*ACTIVITY:*
Produce an exact copy of the first line of the data below and each line after it, please, up to and including the one with "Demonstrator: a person".

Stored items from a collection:
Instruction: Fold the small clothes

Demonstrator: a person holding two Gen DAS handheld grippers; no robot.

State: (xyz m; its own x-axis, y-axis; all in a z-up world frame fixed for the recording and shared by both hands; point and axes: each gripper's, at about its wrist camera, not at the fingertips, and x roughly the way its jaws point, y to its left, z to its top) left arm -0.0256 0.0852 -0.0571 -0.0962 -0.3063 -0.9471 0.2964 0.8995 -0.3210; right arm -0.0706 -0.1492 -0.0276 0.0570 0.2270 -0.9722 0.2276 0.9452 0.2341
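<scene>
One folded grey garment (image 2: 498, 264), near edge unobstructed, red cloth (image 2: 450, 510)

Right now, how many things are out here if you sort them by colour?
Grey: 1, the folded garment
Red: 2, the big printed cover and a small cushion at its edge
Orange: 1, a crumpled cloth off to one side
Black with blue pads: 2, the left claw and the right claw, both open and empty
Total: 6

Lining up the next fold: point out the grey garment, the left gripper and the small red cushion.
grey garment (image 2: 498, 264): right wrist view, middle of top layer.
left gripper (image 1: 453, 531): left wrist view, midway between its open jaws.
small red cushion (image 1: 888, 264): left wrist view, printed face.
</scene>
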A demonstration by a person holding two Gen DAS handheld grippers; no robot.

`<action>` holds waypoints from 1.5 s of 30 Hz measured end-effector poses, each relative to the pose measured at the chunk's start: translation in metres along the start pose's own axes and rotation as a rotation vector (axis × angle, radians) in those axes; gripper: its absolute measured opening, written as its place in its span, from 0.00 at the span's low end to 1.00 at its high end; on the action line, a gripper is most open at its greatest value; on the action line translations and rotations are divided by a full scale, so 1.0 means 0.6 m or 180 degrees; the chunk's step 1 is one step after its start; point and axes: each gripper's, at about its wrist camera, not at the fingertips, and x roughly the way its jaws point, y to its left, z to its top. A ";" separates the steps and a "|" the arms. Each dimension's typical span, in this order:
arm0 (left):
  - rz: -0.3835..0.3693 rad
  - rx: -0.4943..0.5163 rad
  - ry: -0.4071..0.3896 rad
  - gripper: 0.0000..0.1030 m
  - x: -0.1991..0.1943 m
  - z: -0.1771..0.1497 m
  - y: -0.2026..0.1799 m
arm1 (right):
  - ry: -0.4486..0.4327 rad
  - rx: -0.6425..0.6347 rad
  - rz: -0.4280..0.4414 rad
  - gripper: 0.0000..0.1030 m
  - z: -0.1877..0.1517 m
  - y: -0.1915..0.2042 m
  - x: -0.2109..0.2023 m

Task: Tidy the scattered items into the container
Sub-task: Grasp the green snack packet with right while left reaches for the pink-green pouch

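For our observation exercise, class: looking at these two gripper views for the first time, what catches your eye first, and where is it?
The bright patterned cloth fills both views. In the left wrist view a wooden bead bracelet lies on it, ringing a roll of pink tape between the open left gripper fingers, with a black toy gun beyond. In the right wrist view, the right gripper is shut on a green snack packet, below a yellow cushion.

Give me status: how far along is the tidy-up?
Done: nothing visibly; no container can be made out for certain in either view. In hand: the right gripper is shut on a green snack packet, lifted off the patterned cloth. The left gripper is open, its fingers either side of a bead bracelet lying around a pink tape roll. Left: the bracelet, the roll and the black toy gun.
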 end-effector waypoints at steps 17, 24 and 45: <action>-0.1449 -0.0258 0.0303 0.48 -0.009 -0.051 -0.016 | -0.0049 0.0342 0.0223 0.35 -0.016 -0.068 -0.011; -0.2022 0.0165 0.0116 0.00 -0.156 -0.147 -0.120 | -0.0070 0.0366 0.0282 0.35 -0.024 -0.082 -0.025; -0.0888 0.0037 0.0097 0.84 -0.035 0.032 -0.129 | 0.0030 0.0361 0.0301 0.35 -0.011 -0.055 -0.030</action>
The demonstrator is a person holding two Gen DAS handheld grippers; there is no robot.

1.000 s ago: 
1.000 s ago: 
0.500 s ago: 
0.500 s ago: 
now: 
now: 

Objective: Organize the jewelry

*RESULT OF THIS TASK:*
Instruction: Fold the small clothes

Demonstrator: a person holding two Gen DAS handheld grippers; no robot.

That finishes the exercise, with nothing more to add.